*Supplied records:*
+ + + +
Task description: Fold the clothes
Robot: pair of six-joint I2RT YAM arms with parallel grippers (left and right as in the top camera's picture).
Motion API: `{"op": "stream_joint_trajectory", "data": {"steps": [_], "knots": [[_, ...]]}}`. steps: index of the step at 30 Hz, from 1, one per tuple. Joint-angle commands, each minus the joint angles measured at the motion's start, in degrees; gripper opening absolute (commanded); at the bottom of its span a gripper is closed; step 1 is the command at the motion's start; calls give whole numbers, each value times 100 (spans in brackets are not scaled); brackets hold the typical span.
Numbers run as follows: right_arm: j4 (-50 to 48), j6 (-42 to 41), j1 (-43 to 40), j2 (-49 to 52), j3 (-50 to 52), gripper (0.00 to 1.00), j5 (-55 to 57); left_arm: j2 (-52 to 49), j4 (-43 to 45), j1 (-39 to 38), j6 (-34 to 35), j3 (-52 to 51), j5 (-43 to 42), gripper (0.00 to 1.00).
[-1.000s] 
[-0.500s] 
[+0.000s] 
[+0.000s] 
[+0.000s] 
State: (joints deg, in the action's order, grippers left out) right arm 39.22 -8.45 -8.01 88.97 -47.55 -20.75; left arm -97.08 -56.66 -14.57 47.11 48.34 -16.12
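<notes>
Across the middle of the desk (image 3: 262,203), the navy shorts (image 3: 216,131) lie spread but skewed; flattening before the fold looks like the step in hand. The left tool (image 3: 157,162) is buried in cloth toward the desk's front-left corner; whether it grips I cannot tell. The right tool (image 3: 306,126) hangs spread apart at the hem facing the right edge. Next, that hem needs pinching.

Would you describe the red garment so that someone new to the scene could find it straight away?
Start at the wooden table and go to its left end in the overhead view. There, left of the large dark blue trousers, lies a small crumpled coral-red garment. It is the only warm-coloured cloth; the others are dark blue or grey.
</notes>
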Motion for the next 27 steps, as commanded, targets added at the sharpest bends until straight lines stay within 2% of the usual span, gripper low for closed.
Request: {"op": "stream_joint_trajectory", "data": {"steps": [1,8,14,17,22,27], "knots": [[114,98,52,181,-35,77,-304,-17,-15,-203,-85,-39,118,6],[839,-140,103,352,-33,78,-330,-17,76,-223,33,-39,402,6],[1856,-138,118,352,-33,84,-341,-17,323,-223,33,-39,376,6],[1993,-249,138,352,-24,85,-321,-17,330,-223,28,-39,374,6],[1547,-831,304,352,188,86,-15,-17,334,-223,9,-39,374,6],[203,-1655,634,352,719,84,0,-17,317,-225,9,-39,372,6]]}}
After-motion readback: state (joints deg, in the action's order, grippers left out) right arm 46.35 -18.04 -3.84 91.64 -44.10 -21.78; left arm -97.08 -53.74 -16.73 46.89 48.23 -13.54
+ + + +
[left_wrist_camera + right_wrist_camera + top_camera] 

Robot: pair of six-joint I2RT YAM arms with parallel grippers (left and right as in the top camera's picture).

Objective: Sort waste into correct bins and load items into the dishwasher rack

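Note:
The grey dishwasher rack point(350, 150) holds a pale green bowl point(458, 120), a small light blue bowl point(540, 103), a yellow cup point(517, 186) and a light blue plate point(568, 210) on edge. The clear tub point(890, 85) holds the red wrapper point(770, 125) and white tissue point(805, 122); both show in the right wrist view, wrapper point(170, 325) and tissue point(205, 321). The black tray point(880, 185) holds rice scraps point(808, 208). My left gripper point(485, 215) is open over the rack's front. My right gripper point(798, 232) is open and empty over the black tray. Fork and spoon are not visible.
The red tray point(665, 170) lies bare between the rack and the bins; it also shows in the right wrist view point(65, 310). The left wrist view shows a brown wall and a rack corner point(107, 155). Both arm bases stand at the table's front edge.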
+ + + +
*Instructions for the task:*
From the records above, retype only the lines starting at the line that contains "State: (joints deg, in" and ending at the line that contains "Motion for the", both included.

*Reply to the task:*
State: (joints deg, in the action's order, grippers left out) right arm 39.22 -8.45 -8.01 88.97 -47.55 -20.75; left arm -97.08 -56.66 -14.57 47.11 48.34 -16.12
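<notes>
Across the middle of the desk (image 3: 262,203), the navy shorts (image 3: 216,131) lie spread but skewed; flattening before the fold looks like the step in hand. The left tool (image 3: 157,162) is buried in cloth toward the desk's front-left corner; whether it grips I cannot tell. The right tool (image 3: 306,126) hangs spread apart at the hem facing the right edge. Next, that hem needs pinching.

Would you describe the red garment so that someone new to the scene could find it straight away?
Start at the wooden table and go to its left end in the overhead view. There, left of the large dark blue trousers, lies a small crumpled coral-red garment. It is the only warm-coloured cloth; the others are dark blue or grey.
</notes>
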Motion for the next 27 steps, as commanded, targets added at the sharpest bends until straight lines stay within 2% of the usual span, gripper low for closed.

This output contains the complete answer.